#### Directions for this task:
Return only the lines of the listing below that run from the line with "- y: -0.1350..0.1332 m" through the line with "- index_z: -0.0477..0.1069", both ends included, exactly as written.

#### Supplied information:
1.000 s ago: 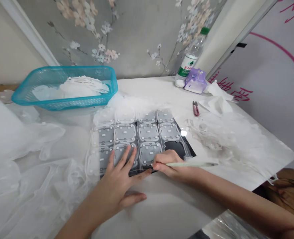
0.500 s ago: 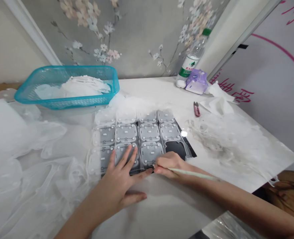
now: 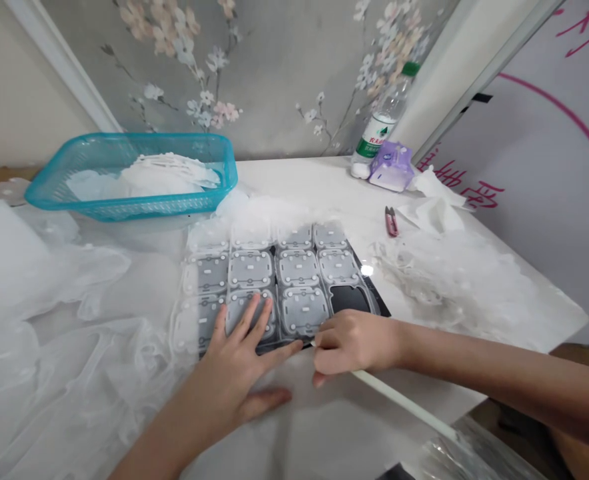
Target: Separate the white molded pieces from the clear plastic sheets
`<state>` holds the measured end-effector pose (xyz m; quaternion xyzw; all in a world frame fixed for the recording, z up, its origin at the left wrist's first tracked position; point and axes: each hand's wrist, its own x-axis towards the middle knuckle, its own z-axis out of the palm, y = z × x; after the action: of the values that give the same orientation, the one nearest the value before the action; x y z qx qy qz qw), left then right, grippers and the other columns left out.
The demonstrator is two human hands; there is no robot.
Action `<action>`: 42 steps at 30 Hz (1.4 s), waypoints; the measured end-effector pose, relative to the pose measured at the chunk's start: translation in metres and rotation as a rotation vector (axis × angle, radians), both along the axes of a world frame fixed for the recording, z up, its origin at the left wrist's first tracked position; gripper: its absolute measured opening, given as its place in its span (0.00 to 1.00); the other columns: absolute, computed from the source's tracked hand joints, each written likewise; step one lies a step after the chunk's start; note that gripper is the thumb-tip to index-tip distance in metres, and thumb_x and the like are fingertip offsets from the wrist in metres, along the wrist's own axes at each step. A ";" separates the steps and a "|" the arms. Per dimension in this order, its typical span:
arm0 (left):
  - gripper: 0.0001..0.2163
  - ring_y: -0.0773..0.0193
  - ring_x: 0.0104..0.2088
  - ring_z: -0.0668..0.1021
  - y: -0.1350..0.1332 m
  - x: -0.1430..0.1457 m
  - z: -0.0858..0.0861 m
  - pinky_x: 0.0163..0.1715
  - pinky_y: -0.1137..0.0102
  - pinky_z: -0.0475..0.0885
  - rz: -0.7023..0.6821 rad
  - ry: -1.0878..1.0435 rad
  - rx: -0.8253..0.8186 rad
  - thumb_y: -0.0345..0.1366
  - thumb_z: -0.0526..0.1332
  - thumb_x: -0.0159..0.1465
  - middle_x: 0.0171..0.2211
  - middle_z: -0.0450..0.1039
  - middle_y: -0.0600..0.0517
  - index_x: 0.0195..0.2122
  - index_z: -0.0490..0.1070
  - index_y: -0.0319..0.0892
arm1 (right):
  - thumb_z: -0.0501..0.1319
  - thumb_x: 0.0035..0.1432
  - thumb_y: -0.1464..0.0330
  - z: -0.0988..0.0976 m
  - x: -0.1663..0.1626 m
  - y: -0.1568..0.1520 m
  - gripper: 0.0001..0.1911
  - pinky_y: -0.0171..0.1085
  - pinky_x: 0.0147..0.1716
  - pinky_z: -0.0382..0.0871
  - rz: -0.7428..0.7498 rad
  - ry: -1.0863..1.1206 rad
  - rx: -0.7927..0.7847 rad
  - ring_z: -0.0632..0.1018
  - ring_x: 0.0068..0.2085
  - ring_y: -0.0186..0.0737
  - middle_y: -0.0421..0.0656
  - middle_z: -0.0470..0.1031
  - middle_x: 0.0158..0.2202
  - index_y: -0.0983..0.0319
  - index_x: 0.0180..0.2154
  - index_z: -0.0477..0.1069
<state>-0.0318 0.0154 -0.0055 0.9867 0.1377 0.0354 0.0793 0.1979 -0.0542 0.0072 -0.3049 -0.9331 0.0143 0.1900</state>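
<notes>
A translucent sheet of moulded rounded-rectangle pads (image 3: 298, 267) with small white knobs lies over a dark board (image 3: 382, 305). At its near right, one cell is an opening that shows black. My left hand (image 3: 242, 360) presses flat on the near pads with its fingers spread, the index fingertip at the near edge. Close beside that fingertip, my right hand (image 3: 352, 343) is closed around a slim pale green stick-like tool (image 3: 407, 402). The tool's long end slants down to the right; its tip is mostly hidden by my fingers.
At the back left stands a blue basket (image 3: 132, 208) with white pieces inside. Translucent sheets (image 3: 74, 373) cover the left side. Toward the right are small pink-handled snips (image 3: 391, 223), scraps (image 3: 454, 283), a purple wipes pack (image 3: 391, 167) and a water bottle (image 3: 379, 127).
My right hand has turned, and the tool's long end has swung from along my forearm down toward the table's near edge. My left hand stays on the pads.
</notes>
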 end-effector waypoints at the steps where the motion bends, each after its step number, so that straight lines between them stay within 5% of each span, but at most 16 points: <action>1: 0.24 0.37 0.62 0.54 0.000 0.000 0.000 0.49 0.37 0.56 0.003 0.005 -0.003 0.53 0.53 0.61 0.63 0.50 0.41 0.59 0.56 0.61 | 0.51 0.63 0.62 -0.001 0.001 0.001 0.18 0.32 0.19 0.48 0.005 0.010 -0.015 0.61 0.20 0.30 0.36 0.62 0.17 0.61 0.22 0.60; 10: 0.27 0.41 0.62 0.54 -0.001 -0.001 -0.002 0.54 0.40 0.49 0.024 -0.018 0.022 0.53 0.52 0.61 0.63 0.51 0.43 0.61 0.54 0.54 | 0.48 0.65 0.60 -0.017 -0.004 0.006 0.20 0.32 0.19 0.49 0.025 0.066 -0.058 0.61 0.20 0.30 0.36 0.59 0.17 0.61 0.22 0.58; 14: 0.26 0.41 0.63 0.52 -0.001 -0.001 0.000 0.53 0.39 0.50 0.027 0.000 0.015 0.53 0.52 0.61 0.63 0.51 0.42 0.60 0.56 0.53 | 0.44 0.65 0.57 -0.011 0.003 0.007 0.20 0.31 0.20 0.52 -0.058 0.176 -0.356 0.62 0.21 0.29 0.37 0.62 0.20 0.61 0.27 0.59; 21: 0.25 0.41 0.62 0.55 -0.002 0.000 0.005 0.54 0.41 0.50 0.037 -0.021 -0.003 0.54 0.51 0.61 0.63 0.53 0.43 0.58 0.60 0.53 | 0.53 0.59 0.54 0.014 0.013 0.016 0.20 0.28 0.22 0.53 -0.253 0.310 -0.916 0.61 0.22 0.27 0.34 0.59 0.21 0.62 0.25 0.59; 28: 0.26 0.42 0.63 0.52 -0.002 -0.001 0.004 0.54 0.40 0.50 0.032 0.007 -0.005 0.53 0.51 0.62 0.63 0.51 0.42 0.59 0.58 0.53 | 0.55 0.59 0.57 0.021 0.018 0.022 0.21 0.29 0.20 0.47 -0.304 0.304 -0.905 0.55 0.19 0.27 0.31 0.50 0.17 0.61 0.21 0.51; 36: 0.27 0.41 0.63 0.50 -0.002 0.002 0.004 0.53 0.37 0.49 0.027 0.030 -0.053 0.52 0.51 0.62 0.64 0.48 0.43 0.62 0.51 0.54 | 0.53 0.61 0.67 0.019 -0.009 0.040 0.18 0.29 0.22 0.51 -0.095 0.489 -0.832 0.55 0.20 0.27 0.31 0.48 0.18 0.61 0.21 0.51; 42: 0.18 0.47 0.61 0.57 -0.001 -0.020 0.025 0.55 0.43 0.54 0.068 -0.105 -0.008 0.48 0.52 0.64 0.61 0.57 0.47 0.53 0.65 0.52 | 0.56 0.58 0.58 0.000 -0.008 0.033 0.20 0.29 0.21 0.51 -0.194 0.672 -0.914 0.56 0.21 0.27 0.32 0.52 0.19 0.62 0.21 0.54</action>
<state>-0.0519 0.0149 0.0199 0.9779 0.1669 0.0890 0.0889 0.1902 -0.0210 0.0072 -0.4189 -0.6883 0.4946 0.3257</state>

#### Task solution:
  - y: -0.1350..0.1332 m
  - x: -0.1430..0.1457 m
  - z: -0.0858..0.0861 m
  - pinky_x: 0.0163..0.1715
  - pinky_y: -0.1137..0.0102
  - pinky_z: -0.0475..0.0885
  - rz: -0.7023..0.6821 rad
  - ry: -1.0878..1.0435 rad
  - rx: -0.8253..0.8186 rad
  - thumb_y: -0.0345..0.1366
  - thumb_z: -0.0526..0.1332
  - thumb_x: -0.0159..0.1465
  - middle_x: 0.0171..0.2211
  - middle_z: -0.0450..0.1039
  - middle_y: -0.0600..0.0517
  - index_x: 0.0195..0.2122
  - index_z: -0.0490..0.1070
  - index_y: -0.0319..0.0892
arm1 (right):
  - thumb_z: -0.0501..0.1319
  - thumb_x: 0.0035..0.1432
  - thumb_y: -0.1464..0.0330
  - z: -0.0988..0.0976 m
  - x: -0.1663..0.1626 m
  - y: -0.1568..0.1520 m
  - gripper: 0.0001..0.1911
  - pinky_y: -0.0171..0.1085
  - pinky_x: 0.0147..0.1716
  - pinky_z: -0.0382..0.0871
  - rz: -0.7428..0.7498 rad
  - ry: -1.0863..1.1206 rad
  - rx: -0.7927..0.7847 rad
  - ring_z: -0.0632..0.1018
  - ring_x: 0.0068..0.2085
  - ring_y: -0.0186..0.0737
  - middle_y: -0.0421..0.0656
  - middle_z: -0.0470..0.1031
  - middle_x: 0.0158..0.2202
  - index_y: -0.0983..0.0319
  - index_x: 0.0180..0.2154
  - index_z: -0.0477..0.1069

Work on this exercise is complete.